編集委員会

Committee

委員長挨拶

編集委員長 就任あいさつ

松行 美帆子(横浜国立大学 教授)

このたび、学会誌『都市計画』の編集委員長を拝命いたしました。歴代の委員長ならびに編集委員の皆様が築いてこられた学会誌の伝統と信頼を引き継ぐことに、身の引き締まる思いです。

前委員長の佐々木邦明先生が示されたように、学会誌には、学会と会員、そして学会と社会とを結ぶ双方向のチャンネルとしての役割があります。都市計画に関する学術的知見と実践的経験を共有する場であると同時に、研究者、実務者、行政、民間、地域といった多様な立場の会員をつなぎ、都市計画をめぐる議論を社会へと開いていくための重要な媒体でもあります。
小泉会長が就任挨拶で指摘されているとおり、都市計画はいま、近代都市計画の成立期以来ともいわれる大きな社会的転換の真っただ中にあります。人口減少・少子高齢化、自然災害の激甚化、気候変動、社会的包摂、デジタル技術の進展、ウェルビーイングへの関心の高まりなど、都市計画が向き合うべき課題は複雑化し、相互に深く関わり合っています。こうした時代においては、既に確立された知見や実践を共有するだけでなく、これからの都市計画が何を問い、どのような視点を獲得していくべきかを考えることが、ますます重要になっていると感じています。

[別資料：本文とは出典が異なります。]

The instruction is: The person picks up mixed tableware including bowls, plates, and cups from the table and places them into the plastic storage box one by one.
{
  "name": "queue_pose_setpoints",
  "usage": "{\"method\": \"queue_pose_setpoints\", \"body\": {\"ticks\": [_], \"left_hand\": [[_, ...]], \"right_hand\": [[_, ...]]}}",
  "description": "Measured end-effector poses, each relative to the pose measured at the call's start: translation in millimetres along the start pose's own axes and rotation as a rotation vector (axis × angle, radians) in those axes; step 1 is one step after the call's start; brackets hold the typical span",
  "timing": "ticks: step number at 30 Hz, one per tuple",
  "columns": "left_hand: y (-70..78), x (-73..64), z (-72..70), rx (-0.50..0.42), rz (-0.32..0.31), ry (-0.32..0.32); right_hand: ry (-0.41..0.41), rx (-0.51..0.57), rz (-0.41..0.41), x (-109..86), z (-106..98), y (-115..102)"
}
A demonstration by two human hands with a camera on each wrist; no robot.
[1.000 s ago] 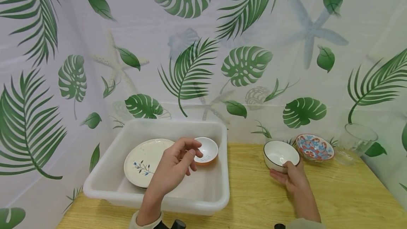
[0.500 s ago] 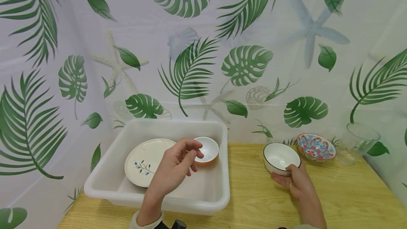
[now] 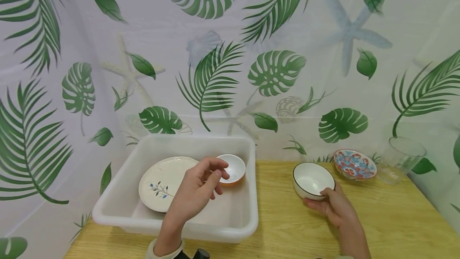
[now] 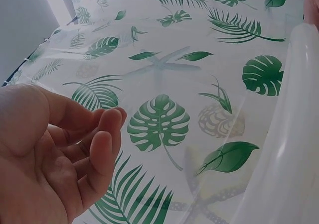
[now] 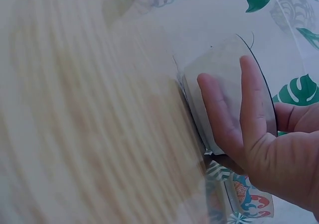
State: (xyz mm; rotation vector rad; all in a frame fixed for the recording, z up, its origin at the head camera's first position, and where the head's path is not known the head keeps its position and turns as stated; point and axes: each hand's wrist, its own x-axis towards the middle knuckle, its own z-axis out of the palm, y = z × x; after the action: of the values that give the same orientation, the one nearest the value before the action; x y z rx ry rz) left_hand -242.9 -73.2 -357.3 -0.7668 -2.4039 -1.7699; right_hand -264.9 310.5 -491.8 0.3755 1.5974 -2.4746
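My right hand (image 3: 334,207) grips a white bowl with a dark rim (image 3: 312,181), thumb over the rim and fingers against its outer side. In the right wrist view, two fingers of the right hand (image 5: 269,149) spread along the wall of the bowl (image 5: 227,69). Loosely curled and holding nothing, my left hand (image 3: 195,189) hovers over the white plastic tub (image 3: 253,211). Below it in the tub lie a cream plate with a blue-flowered sprig (image 3: 154,187) and a small white bowl with an orange outside (image 3: 237,169), both partly hidden by that hand.
Right of the held bowl, a red-and-blue patterned bowl (image 3: 353,165) stands on the wooden table (image 3: 280,227). A clear glass (image 3: 402,159) is beside it near the right wall. A leaf-printed sheet (image 3: 223,31) hangs behind and at both sides.
The right hand has shifted slightly left and toward me with the white bowl, which now tilts a little more. My left hand has stayed in place.
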Motion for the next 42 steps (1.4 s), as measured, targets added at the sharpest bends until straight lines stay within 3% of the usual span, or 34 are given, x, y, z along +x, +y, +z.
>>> {"method": "queue_pose_setpoints", "body": {"ticks": [6,24,42], "left_hand": [[-0.2,0.6,0.3,0.004,0.002,0.000],[-1.8,2.4,5.8,-0.013,0.003,-0.019],[-3.3,3.3,12.4,-0.020,-0.020,-0.074]], "right_hand": [[-0.037,0.011,-0.008,-2.4,3,-1],[-0.121,-0.058,-0.165,-20.2,21,-27],[-0.232,-0.233,-0.358,-56.6,65,-47]]}}
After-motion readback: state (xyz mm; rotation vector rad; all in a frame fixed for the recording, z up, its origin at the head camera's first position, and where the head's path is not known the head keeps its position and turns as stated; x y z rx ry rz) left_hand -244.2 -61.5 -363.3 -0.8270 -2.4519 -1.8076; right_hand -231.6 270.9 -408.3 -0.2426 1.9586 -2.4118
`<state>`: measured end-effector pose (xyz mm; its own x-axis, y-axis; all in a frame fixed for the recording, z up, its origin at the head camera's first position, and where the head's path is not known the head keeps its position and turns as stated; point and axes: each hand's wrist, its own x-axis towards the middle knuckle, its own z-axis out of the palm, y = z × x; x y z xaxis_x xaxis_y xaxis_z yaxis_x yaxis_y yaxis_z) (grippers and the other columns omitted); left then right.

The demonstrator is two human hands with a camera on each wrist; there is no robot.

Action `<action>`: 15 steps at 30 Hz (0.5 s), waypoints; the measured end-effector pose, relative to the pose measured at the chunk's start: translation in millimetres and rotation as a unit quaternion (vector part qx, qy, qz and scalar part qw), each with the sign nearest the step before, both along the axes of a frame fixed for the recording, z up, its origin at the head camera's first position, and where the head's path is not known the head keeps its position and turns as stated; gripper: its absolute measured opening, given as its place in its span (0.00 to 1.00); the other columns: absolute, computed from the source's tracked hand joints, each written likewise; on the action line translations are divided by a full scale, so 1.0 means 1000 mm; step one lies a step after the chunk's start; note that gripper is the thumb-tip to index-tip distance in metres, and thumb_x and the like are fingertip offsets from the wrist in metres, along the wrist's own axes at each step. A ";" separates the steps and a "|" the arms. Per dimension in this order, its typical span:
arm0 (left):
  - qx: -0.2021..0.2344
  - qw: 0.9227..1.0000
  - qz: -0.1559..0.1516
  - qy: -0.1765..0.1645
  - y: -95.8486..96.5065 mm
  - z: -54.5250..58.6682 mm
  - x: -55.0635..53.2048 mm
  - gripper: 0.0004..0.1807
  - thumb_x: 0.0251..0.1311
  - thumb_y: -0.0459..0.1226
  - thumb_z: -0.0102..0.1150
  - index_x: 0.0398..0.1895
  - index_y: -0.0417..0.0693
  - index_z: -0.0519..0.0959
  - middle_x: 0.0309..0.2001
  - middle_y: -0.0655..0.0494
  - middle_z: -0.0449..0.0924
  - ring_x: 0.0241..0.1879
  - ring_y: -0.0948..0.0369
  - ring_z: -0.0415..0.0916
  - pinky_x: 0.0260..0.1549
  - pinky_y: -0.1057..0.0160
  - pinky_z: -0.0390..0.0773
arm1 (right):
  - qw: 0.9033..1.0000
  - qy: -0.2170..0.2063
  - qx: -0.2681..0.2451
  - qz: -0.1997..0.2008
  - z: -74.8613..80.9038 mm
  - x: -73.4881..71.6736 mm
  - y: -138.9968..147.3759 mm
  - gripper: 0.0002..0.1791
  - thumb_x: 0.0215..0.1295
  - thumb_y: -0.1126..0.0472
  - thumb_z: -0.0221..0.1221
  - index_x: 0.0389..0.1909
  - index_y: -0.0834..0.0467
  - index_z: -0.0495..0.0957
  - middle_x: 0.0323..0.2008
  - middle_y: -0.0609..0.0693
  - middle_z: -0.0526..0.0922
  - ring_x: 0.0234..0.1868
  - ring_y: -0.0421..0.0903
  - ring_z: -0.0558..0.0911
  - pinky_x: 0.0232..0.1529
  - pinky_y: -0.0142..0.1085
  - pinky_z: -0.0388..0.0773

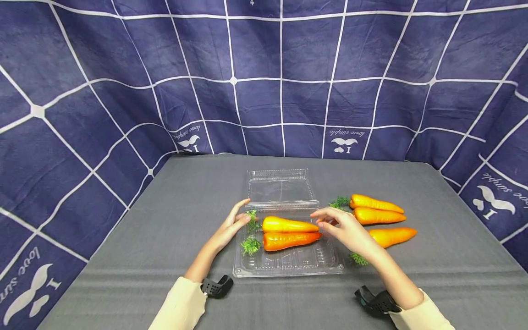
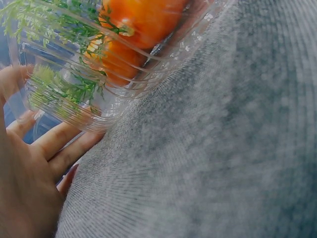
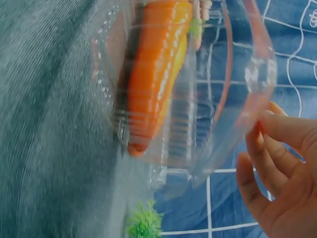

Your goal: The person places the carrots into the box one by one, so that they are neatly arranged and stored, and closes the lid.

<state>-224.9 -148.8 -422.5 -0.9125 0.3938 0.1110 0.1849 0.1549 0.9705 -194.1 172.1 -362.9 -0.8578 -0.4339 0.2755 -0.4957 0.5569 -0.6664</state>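
Note:
A clear plastic clamshell box [image 1: 288, 269] lies with its lid [image 1: 278, 189] folded back. Two carrots with green tops lie side by side in its base: a yellow-orange carrot [image 1: 286, 225] behind and a deeper orange carrot [image 1: 288, 240] in front. At the box's left side is my left hand [image 1: 228, 230], its thumb close to the leafy tops [image 1: 251, 246]. In the left wrist view, its straight fingers [image 2: 62, 141] lie along the plastic wall. My right hand [image 1: 340, 227] hovers with loosely bent fingers at the box's right rim, by the carrot tips, and no carrot shows in it.
Right of the box, three more carrots lie on the grey cloth: a back carrot [image 1: 375, 203], a middle carrot [image 1: 379, 216] and a front carrot [image 1: 393, 236] partly behind my right hand. A blue checked curtain [image 1: 264, 101] closes off the table's back and sides.

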 end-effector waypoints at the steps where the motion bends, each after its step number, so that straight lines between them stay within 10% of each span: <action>1: 0.001 1.000 -0.001 -0.001 0.001 0.004 0.002 0.30 0.67 0.35 0.41 0.70 0.46 0.46 0.50 0.31 0.74 0.53 0.42 0.71 0.57 0.50 0.61 | 1.000 0.012 -0.003 -0.006 0.000 0.001 0.002 0.12 0.59 0.65 0.57 0.45 0.55 0.79 0.38 0.53 0.83 0.34 0.39 0.79 0.34 0.29 0.74; 15: -0.002 1.000 -0.002 0.000 0.002 0.011 0.008 0.30 0.66 0.34 0.41 0.70 0.45 0.46 0.50 0.31 0.74 0.54 0.42 0.70 0.58 0.51 0.60 | 0.987 0.147 0.017 -0.063 0.000 0.009 0.040 0.13 0.54 0.72 0.58 0.38 0.54 0.81 0.31 0.47 0.82 0.33 0.29 0.75 0.32 0.23 0.71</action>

そこで、これからの学会誌『都市計画』では、現在の都市計画が直面する課題を丁寧に捉えるとともに、半歩先、一歩先の都市計画を考えるための特集を企画していけたらと考えています。都市や地域の変化は、しばしば現場で先に感じ取られ、その後に制度や理論、研究の言語として整理されていくものです。まだ十分に言語化されていない課題、今後重要性を増すであろう視点、なじみのあるテーマを捉え直す新しい考え方----そうした「芽」を紙面に取り上げ、会員の皆様と議論を深めていく場にできればと思います。

また、そのためには、既存の都市計画の枠組みの中だけで議論を閉じるのではなく、より広い分野や主体の知見を重ね合わせることが必要だと思います。都市計画はもとより学際的な領域であり、今までも建築、土木、造園などの隣接領域と長く連携を重ねてきました。学会誌においては、さらに、医療・福祉、情報科学、生態学、経済学、芸術といった関連分野の視点や方法を取り入れ、融合させることで、都市計画における新しい視点や考え方を創っていく一助になりたいと考えています。

同時に、これからの都市計画を考えるうえでは、研究者や専門家だけでなく、自治体、民間、NPO、地域の実践者、中堅・ベテランだけではなく若手の研究者・実務者など、多様な主体の知見を重ね合わせることも不可欠です。現場で生まれつつある課題意識や実践の中にこそ、次の都市計画を考える手がかりが含まれていることも少なくありません。学会誌の特集においても、異なる分野や立場からの視点を同じ紙面に置くことで、都市計画の議論の幅を広げ、新たな連携や実践につながるきっかけをつくっていきたいと考えています。

学会誌は、編集委員会だけでつくるものではなく、会員の皆様のご寄稿、ご提案、ご意見によって成り立つものです。読まれて終わる学会誌ではなく、読者の刺激となり、新たな議論や実践へとつながる学会誌を目指して、編集委員の皆様とともに取り組んでまいります。
会員の皆様には、今後とも学会誌『都市計画』への積極的なご参加とご支援を賜りますよう、どうぞよろしくお願い申し上げます。